-- Exercise prompt --
Reproduce only what runs from the line containing "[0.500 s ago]" to the line containing "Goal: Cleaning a" in the records below, inclusive. Keep it exact, and keep the pictures out.

-- Given records --

:::

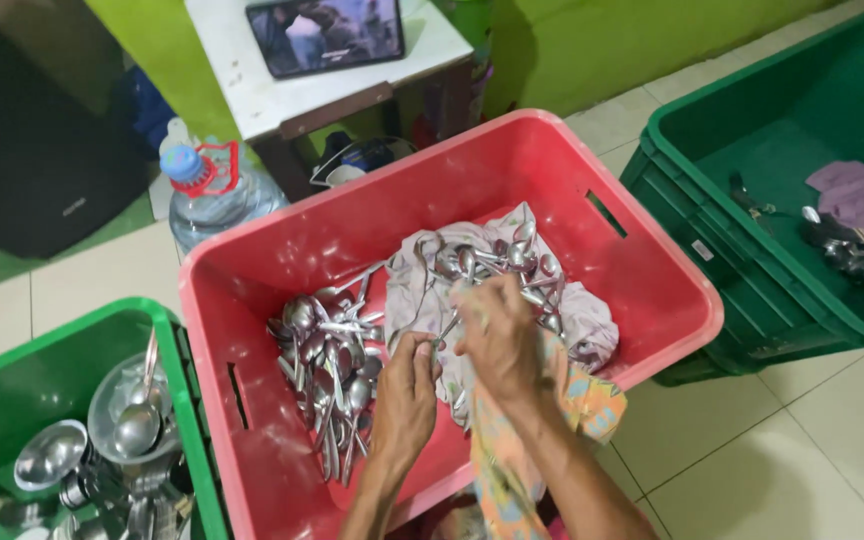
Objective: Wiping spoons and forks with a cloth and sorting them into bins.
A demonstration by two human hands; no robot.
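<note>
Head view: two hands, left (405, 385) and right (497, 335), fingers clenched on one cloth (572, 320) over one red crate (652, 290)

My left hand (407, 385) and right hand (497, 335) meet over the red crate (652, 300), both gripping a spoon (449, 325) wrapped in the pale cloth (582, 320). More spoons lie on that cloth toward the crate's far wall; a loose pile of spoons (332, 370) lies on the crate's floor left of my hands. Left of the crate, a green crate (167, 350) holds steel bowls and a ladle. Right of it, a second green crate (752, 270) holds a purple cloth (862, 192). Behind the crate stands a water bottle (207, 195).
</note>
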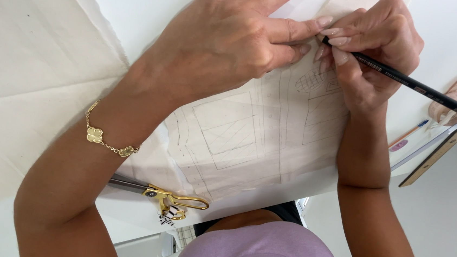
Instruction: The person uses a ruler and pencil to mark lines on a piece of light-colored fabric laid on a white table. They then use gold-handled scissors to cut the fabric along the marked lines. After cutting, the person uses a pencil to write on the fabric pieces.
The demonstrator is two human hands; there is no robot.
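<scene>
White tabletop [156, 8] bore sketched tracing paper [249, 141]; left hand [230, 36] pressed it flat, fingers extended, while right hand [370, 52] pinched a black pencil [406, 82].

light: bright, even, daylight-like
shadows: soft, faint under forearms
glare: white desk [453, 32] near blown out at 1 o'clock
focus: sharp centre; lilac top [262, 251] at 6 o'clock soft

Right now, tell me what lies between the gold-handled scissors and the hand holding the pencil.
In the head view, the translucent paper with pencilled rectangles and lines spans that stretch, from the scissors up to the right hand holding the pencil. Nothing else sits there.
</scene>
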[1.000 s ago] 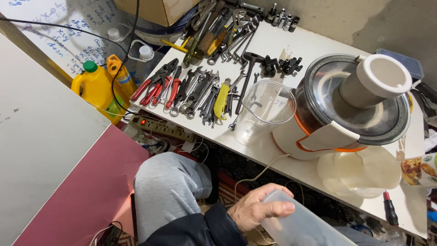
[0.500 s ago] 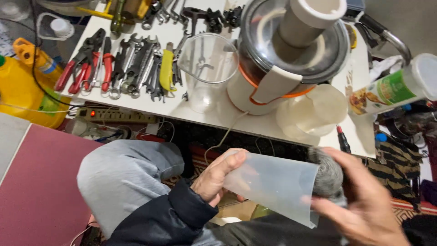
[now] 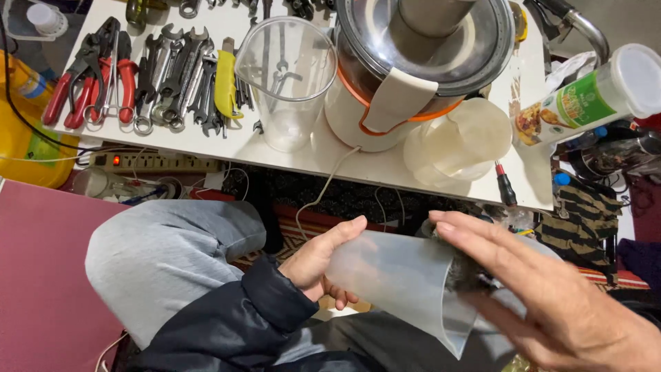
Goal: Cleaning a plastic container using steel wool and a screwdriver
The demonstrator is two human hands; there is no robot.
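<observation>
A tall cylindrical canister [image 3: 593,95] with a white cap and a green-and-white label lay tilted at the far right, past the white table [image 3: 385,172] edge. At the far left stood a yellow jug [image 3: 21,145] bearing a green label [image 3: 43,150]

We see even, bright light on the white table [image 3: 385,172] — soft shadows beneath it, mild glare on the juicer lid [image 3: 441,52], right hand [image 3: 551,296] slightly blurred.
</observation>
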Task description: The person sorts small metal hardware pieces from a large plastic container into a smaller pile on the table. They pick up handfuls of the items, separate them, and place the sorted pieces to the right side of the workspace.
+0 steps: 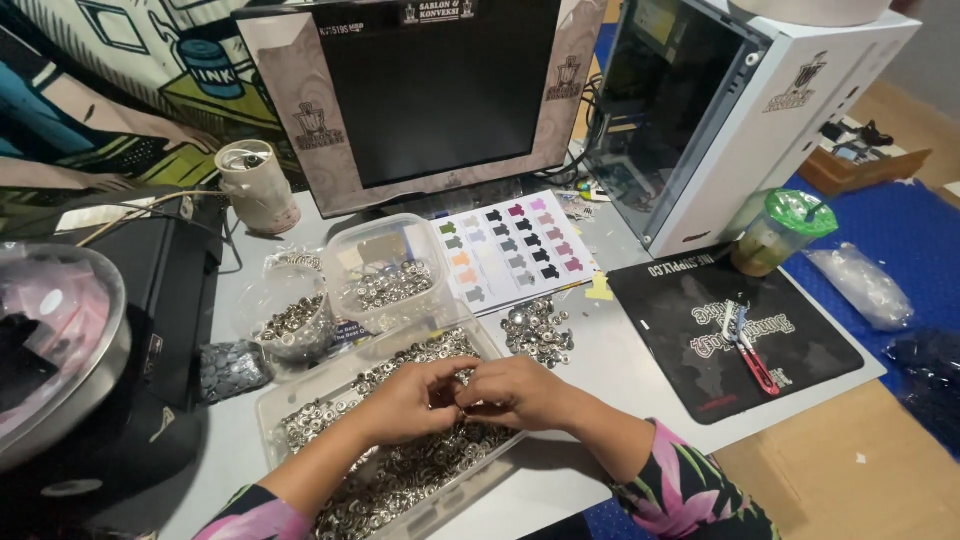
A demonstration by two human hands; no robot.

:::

-- Written response --
[0.500 s ago] 
[now] 
Goal: Cleaning a plastic container using steel wool and a screwdriver

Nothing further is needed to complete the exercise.